Standards make technology work. The industry understands this and understands what technology can do. It enables us to work not only more efficiently but also to keep costs down. That is why investment in digitisation will continue.
And I am convinced that IATA Travel Pass will be one of the stories about how the industry improved in the crisis. Digital identity, which is at the heart of the IATA Travel Pass, will boost OneID and the positive transformational impact that will have on the passenger experience.
2050- Strong targets are in place and the industry is fully committed to halving net emissions by 2050 compared with 2005.
How will the future pan out for the industry?
I am very optimistic. The recovery will happen because the appetite for the freedom to fly is still there. But business travel may be delayed compared with travel that is personally motivated.
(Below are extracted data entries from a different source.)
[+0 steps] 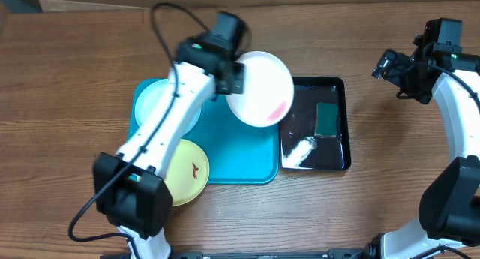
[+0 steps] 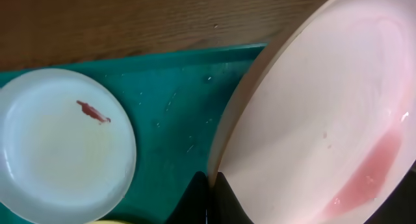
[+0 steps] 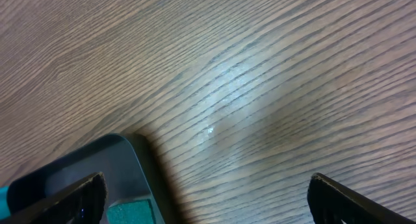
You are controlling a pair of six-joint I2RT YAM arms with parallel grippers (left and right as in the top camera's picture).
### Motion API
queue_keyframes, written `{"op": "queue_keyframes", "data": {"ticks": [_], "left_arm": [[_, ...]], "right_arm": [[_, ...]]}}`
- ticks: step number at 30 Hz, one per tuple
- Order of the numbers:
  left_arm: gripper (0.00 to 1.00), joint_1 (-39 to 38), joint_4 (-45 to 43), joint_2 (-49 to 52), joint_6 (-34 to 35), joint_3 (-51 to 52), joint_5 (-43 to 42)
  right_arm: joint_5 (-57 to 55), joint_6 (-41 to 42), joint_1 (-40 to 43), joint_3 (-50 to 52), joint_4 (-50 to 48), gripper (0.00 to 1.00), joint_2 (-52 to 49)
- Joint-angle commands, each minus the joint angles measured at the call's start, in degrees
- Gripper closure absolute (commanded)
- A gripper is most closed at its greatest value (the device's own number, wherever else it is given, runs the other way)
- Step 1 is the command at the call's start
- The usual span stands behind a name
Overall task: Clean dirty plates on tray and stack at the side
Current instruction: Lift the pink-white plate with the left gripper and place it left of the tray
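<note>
The wood-grain bench (image 1: 75, 64) carries a teal tray (image 1: 240, 158) near its middle. A smaller black tray (image 1: 304, 101) lies just beside it, on the right.

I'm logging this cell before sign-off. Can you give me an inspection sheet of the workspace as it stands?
Surface: wood-grain table, no spills seen.
Job's things: white plate, pink smear, held tilted above the teal tray; light blue plate, small smear, on the tray; yellow plate, brown smear, overhanging the tray's near edge.
Clutter: black tray holding a green sponge and a white lump.
Grippers: left pincer shut on the white plate's rim; right pincer open above the table.
Cables: black cable looping over the left arm.
Surroundings: dark shape, unidentifiable.
</note>
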State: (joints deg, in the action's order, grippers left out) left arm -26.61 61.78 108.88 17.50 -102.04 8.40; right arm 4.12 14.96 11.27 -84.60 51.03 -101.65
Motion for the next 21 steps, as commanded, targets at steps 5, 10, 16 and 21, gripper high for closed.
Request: {"op": "queue_keyframes", "data": {"ticks": [5,10,16,21], "left_arm": [[0.96,-13.0,-1.97,-1.33,-0.79,-1.68,23.3],[0.96,-21.03,-2.78,-1.33,-0.81,-1.68,38.53],[0.96,-29.86,-3.74,-1.33,-0.81,-1.68,56.85],[0.96,-34.73,-3.78,-1.33,-0.81,-1.68,66.14]], "right_arm": [[0.0,0.26,0.11,-0.55,-0.31,0.0,0.57],[0.0,0.26,0.11,-0.55,-0.31,0.0,0.57],[0.0,0.26,0.11,-0.55,-0.31,0.0,0.57],[0.0,0.26,0.11,-0.55,-0.31,0.0,0.57]]}}
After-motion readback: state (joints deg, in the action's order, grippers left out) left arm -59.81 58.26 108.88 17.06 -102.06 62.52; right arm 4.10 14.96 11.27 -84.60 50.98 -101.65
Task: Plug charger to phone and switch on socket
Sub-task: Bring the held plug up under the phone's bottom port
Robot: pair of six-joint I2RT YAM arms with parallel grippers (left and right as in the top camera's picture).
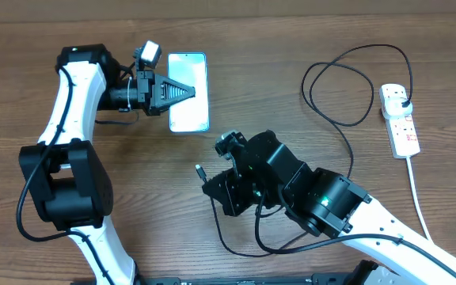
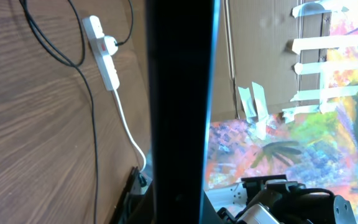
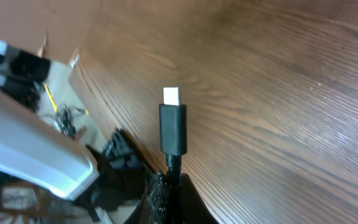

You can see that in China and in those air travel corridors that are open. Business travel is different because there are good tools for video conferencing that people are becoming used to and because company travel budgets have been slashed. Also, big events have been canceled and there are fewer business conferences. These things will take time to resolve but I am certain they will come back. It is a matter of when and not if.
I think we will see the same structure as the industry recovers. There will be low cost and network carriers addressing different segments of the market, for example. But long-haul low cost might disappear for now. And there will
be fewer operators as some will probably go bankrupt and those that survive will operate less aircraft. It will be a smaller industry for a while, but it will grow again.
The one trend that might take longer to reappear is consolidation. That will be scarce for many years. No matter how it is done, consolidation always costs something, and nobody has any money for that type of activity. Also, many governments have injected a lot of money into their flag carriers and home airlines and this will prove a barrier. It will be difficult politically and financially to unwind the complexity of ownership. And with less flying taking place in general, the desire for consolidation won’t be quite so strong.
Will the passenger experience be different?
The new health measures will be temporary, but it will be interesting to see how it affects thinking in the industry especially once we get a clearer picture on demand. Will airlines adapt the configurations of their aircraft? How will they approach cleaning and sanitization even when the pandemic has subsided? The way meals and drinks are handled may change. There could be many new ideas in these areas.
The industry and IATA have worked hard to put the passenger front and center in all our initiatives so the passenger experience of the future will be based on what the passenger wants.
Is there anything you would have done differently?
If anything, it would be promoting open skies and open borders more strongly. A globalized, connected world creates jobs, powers economies, and unites friends and family. Aviation is a positive force. It brings enormous benefits and the current fragmentation hampers all of that.
If this pandemic has proven one thing, it is that air transport is clearly the business of freedom.